> _Work to complete_:
List each line of the data that holds the word "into".

Stored data:
#####
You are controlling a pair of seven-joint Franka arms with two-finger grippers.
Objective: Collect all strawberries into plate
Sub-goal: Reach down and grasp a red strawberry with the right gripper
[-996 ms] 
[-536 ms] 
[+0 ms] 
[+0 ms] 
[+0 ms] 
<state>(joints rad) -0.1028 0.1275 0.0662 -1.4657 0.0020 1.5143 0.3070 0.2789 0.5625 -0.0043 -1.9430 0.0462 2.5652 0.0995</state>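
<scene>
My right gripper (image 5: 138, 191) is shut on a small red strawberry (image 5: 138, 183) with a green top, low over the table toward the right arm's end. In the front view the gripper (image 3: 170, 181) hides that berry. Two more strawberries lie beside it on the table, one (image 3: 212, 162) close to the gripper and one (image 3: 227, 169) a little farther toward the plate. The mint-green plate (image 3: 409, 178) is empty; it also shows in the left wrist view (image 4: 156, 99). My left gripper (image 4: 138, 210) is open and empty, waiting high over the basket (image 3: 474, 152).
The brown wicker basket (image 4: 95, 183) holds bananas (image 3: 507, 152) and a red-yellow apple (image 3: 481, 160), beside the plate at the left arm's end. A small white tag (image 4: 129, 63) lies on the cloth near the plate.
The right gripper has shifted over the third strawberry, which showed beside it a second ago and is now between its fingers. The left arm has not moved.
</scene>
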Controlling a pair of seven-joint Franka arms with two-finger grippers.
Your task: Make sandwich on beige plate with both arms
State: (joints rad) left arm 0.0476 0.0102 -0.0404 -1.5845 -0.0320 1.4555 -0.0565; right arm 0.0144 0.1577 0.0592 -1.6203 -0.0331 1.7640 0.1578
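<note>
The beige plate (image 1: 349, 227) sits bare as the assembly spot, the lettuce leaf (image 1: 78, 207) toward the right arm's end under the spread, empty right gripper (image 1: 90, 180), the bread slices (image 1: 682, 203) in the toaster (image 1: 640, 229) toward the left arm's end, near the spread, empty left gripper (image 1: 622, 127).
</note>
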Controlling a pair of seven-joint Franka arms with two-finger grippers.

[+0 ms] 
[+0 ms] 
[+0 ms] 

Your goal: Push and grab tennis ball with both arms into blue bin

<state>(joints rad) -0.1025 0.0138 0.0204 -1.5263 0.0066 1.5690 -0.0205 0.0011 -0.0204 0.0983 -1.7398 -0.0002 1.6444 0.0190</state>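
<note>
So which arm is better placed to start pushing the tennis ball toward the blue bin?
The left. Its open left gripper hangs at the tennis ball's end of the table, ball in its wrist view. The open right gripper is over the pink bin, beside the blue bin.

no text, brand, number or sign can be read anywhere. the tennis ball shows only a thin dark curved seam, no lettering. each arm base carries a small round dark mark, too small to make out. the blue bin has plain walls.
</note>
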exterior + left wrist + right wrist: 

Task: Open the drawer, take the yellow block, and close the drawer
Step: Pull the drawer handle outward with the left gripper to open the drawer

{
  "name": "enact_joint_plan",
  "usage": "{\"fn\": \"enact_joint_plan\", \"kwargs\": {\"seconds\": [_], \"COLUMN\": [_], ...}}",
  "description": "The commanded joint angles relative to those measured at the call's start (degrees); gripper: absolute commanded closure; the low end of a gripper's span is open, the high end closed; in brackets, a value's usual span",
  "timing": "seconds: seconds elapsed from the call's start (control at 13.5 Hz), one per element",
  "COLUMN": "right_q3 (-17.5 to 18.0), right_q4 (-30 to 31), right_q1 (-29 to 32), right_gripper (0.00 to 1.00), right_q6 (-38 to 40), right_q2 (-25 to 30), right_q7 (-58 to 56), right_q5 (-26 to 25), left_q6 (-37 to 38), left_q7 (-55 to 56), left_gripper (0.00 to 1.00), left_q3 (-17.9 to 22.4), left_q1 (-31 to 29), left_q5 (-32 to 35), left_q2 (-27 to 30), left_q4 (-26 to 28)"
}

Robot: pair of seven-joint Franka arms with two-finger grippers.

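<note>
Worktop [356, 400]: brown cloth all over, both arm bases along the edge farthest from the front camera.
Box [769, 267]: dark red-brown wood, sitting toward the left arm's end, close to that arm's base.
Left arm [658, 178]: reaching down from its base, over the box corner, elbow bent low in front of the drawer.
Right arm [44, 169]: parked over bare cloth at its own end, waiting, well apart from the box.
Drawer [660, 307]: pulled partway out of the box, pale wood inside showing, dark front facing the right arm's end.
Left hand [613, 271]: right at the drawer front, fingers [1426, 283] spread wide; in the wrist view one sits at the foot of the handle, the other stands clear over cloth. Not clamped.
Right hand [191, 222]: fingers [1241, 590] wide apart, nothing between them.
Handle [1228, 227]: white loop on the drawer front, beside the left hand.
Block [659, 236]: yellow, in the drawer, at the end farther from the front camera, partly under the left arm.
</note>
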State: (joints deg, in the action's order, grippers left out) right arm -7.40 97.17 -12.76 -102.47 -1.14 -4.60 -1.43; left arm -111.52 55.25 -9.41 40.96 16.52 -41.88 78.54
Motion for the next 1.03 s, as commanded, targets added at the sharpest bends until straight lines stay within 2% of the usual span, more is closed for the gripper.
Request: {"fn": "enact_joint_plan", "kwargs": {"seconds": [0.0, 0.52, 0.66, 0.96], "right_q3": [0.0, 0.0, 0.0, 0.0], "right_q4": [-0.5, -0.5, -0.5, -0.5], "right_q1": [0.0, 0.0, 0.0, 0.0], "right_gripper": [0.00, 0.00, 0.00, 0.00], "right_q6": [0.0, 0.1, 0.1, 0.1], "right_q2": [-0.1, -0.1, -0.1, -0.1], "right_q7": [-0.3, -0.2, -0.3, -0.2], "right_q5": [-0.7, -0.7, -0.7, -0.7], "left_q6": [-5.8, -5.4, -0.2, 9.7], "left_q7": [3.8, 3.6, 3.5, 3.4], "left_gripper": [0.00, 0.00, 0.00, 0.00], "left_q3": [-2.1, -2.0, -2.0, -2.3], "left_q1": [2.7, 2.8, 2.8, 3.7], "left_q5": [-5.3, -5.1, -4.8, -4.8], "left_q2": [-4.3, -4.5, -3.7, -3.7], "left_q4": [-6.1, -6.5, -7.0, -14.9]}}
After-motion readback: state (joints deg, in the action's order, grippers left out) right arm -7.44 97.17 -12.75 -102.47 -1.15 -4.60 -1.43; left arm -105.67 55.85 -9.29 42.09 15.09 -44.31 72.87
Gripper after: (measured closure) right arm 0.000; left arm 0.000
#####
> _Output of the task_:
Objective: Collect all strawberries into plate
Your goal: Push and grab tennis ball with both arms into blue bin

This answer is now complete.